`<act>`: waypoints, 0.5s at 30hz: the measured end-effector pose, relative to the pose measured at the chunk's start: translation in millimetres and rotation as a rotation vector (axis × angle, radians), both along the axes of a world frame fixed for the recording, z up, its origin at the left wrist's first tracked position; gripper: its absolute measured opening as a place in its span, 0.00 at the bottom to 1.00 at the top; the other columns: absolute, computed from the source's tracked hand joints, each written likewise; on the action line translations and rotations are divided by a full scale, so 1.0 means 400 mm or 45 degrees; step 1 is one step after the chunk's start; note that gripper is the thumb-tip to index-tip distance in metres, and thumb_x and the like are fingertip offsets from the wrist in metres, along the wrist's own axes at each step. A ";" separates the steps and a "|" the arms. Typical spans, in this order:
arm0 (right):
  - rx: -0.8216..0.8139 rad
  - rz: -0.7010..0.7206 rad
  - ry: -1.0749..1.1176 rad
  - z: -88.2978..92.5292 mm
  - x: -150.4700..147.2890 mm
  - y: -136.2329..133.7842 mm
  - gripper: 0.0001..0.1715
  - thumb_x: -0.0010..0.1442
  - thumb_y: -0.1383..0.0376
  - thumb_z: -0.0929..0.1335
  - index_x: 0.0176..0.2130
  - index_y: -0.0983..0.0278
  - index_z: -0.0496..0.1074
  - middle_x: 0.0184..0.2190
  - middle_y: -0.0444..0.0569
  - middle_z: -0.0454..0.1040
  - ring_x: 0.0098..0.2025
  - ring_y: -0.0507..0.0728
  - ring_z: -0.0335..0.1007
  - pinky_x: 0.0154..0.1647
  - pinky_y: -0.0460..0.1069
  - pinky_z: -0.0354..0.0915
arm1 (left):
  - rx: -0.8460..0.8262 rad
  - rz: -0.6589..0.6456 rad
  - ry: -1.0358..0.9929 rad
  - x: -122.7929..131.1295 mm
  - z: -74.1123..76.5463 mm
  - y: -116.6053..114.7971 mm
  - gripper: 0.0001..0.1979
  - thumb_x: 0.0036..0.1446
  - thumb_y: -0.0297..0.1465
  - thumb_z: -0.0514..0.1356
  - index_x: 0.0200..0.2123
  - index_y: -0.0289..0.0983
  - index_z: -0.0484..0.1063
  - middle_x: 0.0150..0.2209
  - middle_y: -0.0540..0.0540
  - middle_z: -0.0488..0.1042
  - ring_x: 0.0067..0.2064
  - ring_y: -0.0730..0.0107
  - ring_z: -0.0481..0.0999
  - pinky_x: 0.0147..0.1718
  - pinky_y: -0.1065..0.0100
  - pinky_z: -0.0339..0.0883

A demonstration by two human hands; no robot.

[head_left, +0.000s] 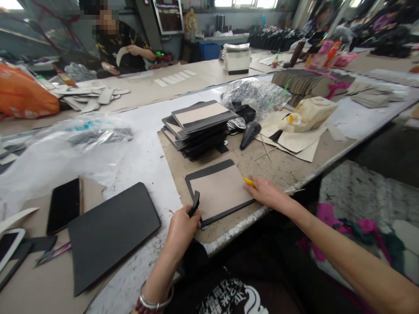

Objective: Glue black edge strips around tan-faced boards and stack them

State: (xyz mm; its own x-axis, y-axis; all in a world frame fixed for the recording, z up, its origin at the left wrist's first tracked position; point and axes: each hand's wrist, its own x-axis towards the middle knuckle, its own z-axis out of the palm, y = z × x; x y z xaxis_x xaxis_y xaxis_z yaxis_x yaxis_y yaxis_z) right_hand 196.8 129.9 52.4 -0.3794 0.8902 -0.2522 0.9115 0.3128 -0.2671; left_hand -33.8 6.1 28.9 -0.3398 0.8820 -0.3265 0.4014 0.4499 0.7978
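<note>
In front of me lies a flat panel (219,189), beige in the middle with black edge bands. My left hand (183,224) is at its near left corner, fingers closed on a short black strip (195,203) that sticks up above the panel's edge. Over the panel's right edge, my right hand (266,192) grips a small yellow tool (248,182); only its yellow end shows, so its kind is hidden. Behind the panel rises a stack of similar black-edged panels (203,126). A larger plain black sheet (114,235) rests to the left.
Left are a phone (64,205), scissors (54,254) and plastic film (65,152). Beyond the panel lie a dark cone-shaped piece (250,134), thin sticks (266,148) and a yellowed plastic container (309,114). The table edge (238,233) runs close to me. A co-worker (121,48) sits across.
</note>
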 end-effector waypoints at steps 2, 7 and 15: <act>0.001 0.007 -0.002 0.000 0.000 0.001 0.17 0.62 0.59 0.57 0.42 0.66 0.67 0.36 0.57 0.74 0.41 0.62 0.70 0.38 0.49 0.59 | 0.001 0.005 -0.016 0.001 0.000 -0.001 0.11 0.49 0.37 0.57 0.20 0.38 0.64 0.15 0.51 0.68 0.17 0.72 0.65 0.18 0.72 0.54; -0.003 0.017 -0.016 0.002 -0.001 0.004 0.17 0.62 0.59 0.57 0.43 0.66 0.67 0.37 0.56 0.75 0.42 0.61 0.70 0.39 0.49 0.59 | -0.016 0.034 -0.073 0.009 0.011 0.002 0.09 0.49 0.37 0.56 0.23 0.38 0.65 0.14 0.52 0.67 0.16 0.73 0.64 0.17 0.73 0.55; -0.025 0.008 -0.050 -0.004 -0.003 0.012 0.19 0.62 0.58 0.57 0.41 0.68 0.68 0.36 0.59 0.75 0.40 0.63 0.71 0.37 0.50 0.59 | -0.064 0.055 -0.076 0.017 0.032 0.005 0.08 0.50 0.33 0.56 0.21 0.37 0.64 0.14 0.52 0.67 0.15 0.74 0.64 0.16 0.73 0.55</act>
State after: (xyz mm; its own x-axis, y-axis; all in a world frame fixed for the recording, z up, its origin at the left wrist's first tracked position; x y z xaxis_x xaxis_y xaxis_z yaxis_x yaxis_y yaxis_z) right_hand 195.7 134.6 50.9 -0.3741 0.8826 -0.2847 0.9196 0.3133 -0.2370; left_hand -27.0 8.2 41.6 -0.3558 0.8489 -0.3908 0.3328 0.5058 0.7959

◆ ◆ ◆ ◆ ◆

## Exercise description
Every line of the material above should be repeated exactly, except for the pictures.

## Response area
`<act>`: waypoints, 0.5s at 30hz: the measured end-effector pose, relative to the pose measured at the chunk's start: translation in millimetres and rotation as a rotation vector (axis × angle, radians), both along the axes of a world frame fixed for the recording, z up, its origin at the left wrist's first tracked position; gripper: its absolute measured opening as a place in its span, 0.00 at the bottom to 1.00 at the top; the other columns: absolute, computed from the source's tracked hand joints, each written likewise; on the action line translations and rotations are divided by a full scale, so 1.0 means 400 mm or 45 degrees; step 1 is one step after the chunk's start; note that gripper is the thumb-tip to index-tip distance in metres, and thumb_x and the like are fingertip offsets from the wrist in metres, along the wrist's own axes at each step. A ";" separates the steps and a "|" the arms. Typical spans, in this order:
arm0 (right):
  - rx: -0.8216..0.8139 rad
  - rz: -0.7010..0.7206 rad
  - ry: -1.0749..1.1176 rad
  - z: -88.2978..92.5292 mm
  - x: -150.4700..147.2890 mm
  - y: -136.2329..133.7842 mm
  - gripper: 0.0001..0.1715
  - thumb_x: -0.0010..0.1442
  - thumb_y: -0.1383..0.0376
  - thumb_z: -0.0929..0.1335
  - index_x: 0.0176..0.2130
  - index_y: -0.0983..0.0278
  - index_z: -0.0496..0.1074
  - middle_x: 0.0184..0.2190
  - middle_y: -0.0444..0.0569
  - middle_z: -0.0454..0.1040
  - ring_x: 0.0098..0.2025
  - ring_y: -0.0507..0.0728
  - ring_z: -0.0335..0.1007
  - pinky_x: 0.0154..0.1647
  - pinky_y: -0.0460..0.1069
  - pinky_z: -0.0354..0.0915
arm1 (left):
  - rx: -0.8460..0.8262 rad
  - rz: -0.6589..0.6456 rad
  - ry: -1.0358..0.9929 rad
  - x: -122.7929..131.1295 mm
  - z: -74.1123..76.5463 mm
  - y: -116.6053..114.7971 mm
  - gripper: 0.0001..0.1979
  - thumb_x: 0.0036..0.1446
  - thumb_y: -0.0297..0.1465
  - thumb_z: -0.0514..0.1356
  - index_x: 0.0200..0.2123
  - index_y: -0.0289..0.0983
  - index_z: -0.0484..0.1063
  - middle_x: 0.0150..0.2209
  - middle_y: -0.0540..0.0540
  - middle_z: -0.0488..0.1042
  - ring_x: 0.0067..0.2064
  - ring_y: -0.0730..0.0107
  - ring_z: -0.0481..0.0999
  - pinky_x: 0.0147..0.1718
  - pinky_y: -0.1065..0.0100
  - pinky_z: -0.0339..0.0883

A demonstration by two human hands; no robot.

[head_left, +0.000s] 

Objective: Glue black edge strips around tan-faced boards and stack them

State: (xyz mm; its own x-axis, y-axis; all in a world frame fixed for the recording, z up, its origin at the left wrist's first tracked position; point and axes: each hand's wrist, its own x-axis towards the middle knuckle, its own z-axis out of the palm, y = z × x; x y z xaxis_x xaxis_y xaxis_z yaxis_x yaxis_y yaxis_z) right_hand 196.8 129.9 52.4 -0.3794 0.8902 -0.2522 0.9115 0.3128 -0.2671; left_hand -33.8 6.1 28.9 -0.3398 0.8820 -0.3265 0.4014 0.4499 0.7978
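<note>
In front of me lies a flat panel (219,189), beige in the middle with black edge bands. My left hand (183,224) is at its near left corner, fingers closed on a short black strip (195,203) that sticks up above the panel's edge. Over the panel's right edge, my right hand (266,192) grips a small yellow tool (248,182); only its yellow end shows, so its kind is hidden. Behind the panel rises a stack of similar black-edged panels (203,126). A larger plain black sheet (114,235) rests to the left.
Left are a phone (64,205), scissors (54,254) and plastic film (65,152). Beyond the panel lie a dark cone-shaped piece (250,134), thin sticks (266,148) and a yellowed plastic container (309,114). The table edge (238,233) runs close to me. A co-worker (121,48) sits across.
</note>
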 end-effector waypoints at steps 2, 7 and 15: <act>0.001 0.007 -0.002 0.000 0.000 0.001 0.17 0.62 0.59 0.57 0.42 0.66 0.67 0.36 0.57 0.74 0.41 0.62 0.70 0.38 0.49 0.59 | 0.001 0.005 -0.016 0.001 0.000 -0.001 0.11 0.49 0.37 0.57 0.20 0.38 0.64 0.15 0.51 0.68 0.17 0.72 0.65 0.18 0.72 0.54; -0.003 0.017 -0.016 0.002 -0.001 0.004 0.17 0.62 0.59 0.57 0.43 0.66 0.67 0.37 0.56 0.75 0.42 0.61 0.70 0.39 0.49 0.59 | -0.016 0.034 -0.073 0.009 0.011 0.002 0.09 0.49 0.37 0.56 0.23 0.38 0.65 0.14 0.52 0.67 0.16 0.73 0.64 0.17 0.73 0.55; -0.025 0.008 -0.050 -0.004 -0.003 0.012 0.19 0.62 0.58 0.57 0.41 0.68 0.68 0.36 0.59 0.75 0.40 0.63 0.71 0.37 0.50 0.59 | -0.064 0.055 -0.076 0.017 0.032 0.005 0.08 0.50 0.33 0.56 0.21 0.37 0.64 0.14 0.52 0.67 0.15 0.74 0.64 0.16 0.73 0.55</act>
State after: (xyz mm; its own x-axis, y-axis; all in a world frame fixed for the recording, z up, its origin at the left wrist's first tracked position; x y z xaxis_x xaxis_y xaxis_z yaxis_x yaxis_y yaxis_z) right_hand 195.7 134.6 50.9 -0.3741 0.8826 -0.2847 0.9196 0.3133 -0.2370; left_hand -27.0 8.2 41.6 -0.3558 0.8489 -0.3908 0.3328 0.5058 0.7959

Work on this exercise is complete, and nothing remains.